WORK TO COMPLETE: Write out the data in full, exactly as shown.

RECORDS PROVIDED:

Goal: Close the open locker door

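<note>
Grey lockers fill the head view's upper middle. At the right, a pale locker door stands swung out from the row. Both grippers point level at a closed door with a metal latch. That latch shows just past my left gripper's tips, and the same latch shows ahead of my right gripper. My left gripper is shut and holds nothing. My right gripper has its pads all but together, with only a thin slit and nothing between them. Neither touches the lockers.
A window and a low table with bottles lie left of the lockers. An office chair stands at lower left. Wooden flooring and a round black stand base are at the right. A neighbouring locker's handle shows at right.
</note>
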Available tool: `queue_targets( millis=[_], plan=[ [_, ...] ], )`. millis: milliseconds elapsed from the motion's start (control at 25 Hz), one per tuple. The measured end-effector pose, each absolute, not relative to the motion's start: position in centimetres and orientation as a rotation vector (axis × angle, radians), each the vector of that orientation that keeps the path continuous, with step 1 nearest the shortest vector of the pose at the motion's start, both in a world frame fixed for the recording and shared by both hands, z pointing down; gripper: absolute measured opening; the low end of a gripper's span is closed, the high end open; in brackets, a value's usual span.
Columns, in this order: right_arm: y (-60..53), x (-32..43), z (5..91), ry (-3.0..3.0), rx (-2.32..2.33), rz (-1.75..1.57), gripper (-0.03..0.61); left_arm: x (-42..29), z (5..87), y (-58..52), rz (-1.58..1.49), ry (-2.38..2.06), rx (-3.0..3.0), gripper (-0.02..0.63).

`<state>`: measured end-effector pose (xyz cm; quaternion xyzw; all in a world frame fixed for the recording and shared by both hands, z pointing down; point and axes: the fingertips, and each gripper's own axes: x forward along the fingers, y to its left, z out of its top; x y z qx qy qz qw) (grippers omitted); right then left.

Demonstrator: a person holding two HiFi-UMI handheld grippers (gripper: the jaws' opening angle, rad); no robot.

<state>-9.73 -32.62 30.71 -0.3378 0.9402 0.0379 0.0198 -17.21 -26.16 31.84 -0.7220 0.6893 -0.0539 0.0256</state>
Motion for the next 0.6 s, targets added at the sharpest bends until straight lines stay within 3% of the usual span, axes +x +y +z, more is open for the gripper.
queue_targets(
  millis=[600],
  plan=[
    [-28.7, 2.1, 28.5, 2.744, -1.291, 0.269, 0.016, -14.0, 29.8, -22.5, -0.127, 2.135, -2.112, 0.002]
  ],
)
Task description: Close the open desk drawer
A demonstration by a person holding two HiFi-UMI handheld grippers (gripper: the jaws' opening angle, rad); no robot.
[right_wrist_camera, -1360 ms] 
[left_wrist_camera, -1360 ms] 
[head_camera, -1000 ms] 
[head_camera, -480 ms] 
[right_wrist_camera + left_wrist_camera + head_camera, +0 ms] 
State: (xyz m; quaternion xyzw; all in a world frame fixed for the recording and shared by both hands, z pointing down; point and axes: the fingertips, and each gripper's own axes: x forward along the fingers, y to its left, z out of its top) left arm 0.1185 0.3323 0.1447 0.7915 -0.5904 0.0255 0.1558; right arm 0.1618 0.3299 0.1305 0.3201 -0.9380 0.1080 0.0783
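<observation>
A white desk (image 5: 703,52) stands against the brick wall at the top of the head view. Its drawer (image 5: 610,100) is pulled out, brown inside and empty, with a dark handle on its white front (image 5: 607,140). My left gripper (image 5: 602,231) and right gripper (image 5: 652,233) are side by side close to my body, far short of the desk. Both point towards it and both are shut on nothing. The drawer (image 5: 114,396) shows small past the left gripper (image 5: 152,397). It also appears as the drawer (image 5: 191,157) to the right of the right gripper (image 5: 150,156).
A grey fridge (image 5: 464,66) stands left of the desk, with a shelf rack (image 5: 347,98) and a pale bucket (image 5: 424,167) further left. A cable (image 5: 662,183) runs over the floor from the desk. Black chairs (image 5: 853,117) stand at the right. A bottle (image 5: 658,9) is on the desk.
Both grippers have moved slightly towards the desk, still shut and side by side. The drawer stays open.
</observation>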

RESPONSE AREA:
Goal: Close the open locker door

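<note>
Grey lockers fill the head view's upper middle. At the right, a pale locker door stands swung out from the row. Both grippers point level at a closed door with a metal latch. That latch shows just past my left gripper's tips, and the same latch shows ahead of my right gripper. My left gripper is shut and holds nothing. My right gripper has its pads all but together, with only a thin slit and nothing between them. Neither touches the lockers.
A window and a low table with bottles lie left of the lockers. An office chair stands at lower left. Wooden flooring and a round black stand base are at the right. A neighbouring locker's handle shows at right.
</note>
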Available tool: `queue_targets( millis=[_], plan=[ [_, ...] ], )`. millis: milliseconds elapsed from the motion's start (control at 25 Hz), one per tuple. The measured end-effector pose, each absolute, not relative to the motion's start: position in centimetres and orientation as a rotation vector (axis × angle, radians), each the vector of that orientation that keeps the path continuous, with step 1 nearest the shortest vector of the pose at the motion's start, both in a world frame fixed for the recording and shared by both hands, z pointing down; gripper: absolute measured opening; the low end of a gripper's span is closed, the high end open; in brackets, a value's usual span.
Columns, in this order: right_arm: y (-60..53), x (-32..43), z (5..91), ry (-3.0..3.0), rx (-2.32..2.33), rz (-1.75..1.57), gripper (-0.03..0.61); left_arm: x (-42..29), z (5..87), y (-58..52), rz (-1.58..1.49), ry (-2.38..2.06), rx (-3.0..3.0), gripper (-0.02..0.63).

`<state>`: measured end-effector pose (xyz cm; quaternion xyzw; all in a world frame fixed for the recording and shared by both hands, z pointing down; point and axes: the fingertips, and each gripper's own axes: x forward along the fingers, y to its left, z out of its top; x y z qx qy qz qw) (grippers omitted); right then left.

Demonstrator: a person holding two HiFi-UMI handheld grippers (gripper: the jaws' opening angle, rad); no robot.

<state>-9.73 -32.62 30.71 -0.3378 0.9402 0.0379 0.0198 -17.21 -26.16 31.84 -0.7220 0.6893 -0.0539 0.0256</state>
Motion for the next 0.6 s, targets added at the sharpest bends until straight lines stay within 3% of the usual span, axes +x +y +z, more is open for the gripper.
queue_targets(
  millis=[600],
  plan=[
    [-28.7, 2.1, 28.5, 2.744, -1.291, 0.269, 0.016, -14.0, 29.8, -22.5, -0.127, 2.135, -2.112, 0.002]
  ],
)
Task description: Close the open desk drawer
A demonstration by a person holding two HiFi-UMI handheld grippers (gripper: the jaws' opening angle, rad); no robot.
[right_wrist_camera, -1360 ms] 
[left_wrist_camera, -1360 ms] 
[head_camera, -1000 ms] 
[head_camera, -480 ms] 
[right_wrist_camera + left_wrist_camera + head_camera, +0 ms] 
State: (xyz m; quaternion xyzw; all in a world frame fixed for the recording and shared by both hands, z pointing down; point and axes: the fingertips, and each gripper's own axes: x forward along the fingers, y to its left, z out of its top) left arm 0.1185 0.3323 0.1447 0.7915 -0.5904 0.0255 0.1558; right arm 0.1618 0.3299 0.1305 0.3201 -0.9380 0.1080 0.0783
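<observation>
A white desk (image 5: 703,52) stands against the brick wall at the top of the head view. Its drawer (image 5: 610,100) is pulled out, brown inside and empty, with a dark handle on its white front (image 5: 607,140). My left gripper (image 5: 602,231) and right gripper (image 5: 652,233) are side by side close to my body, far short of the desk. Both point towards it and both are shut on nothing. The drawer (image 5: 114,396) shows small past the left gripper (image 5: 152,397). It also appears as the drawer (image 5: 191,157) to the right of the right gripper (image 5: 150,156).
A grey fridge (image 5: 464,66) stands left of the desk, with a shelf rack (image 5: 347,98) and a pale bucket (image 5: 424,167) further left. A cable (image 5: 662,183) runs over the floor from the desk. Black chairs (image 5: 853,117) stand at the right. A bottle (image 5: 658,9) is on the desk.
Both grippers have moved slightly towards the desk, still shut and side by side. The drawer stays open.
</observation>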

No additional output will be produced.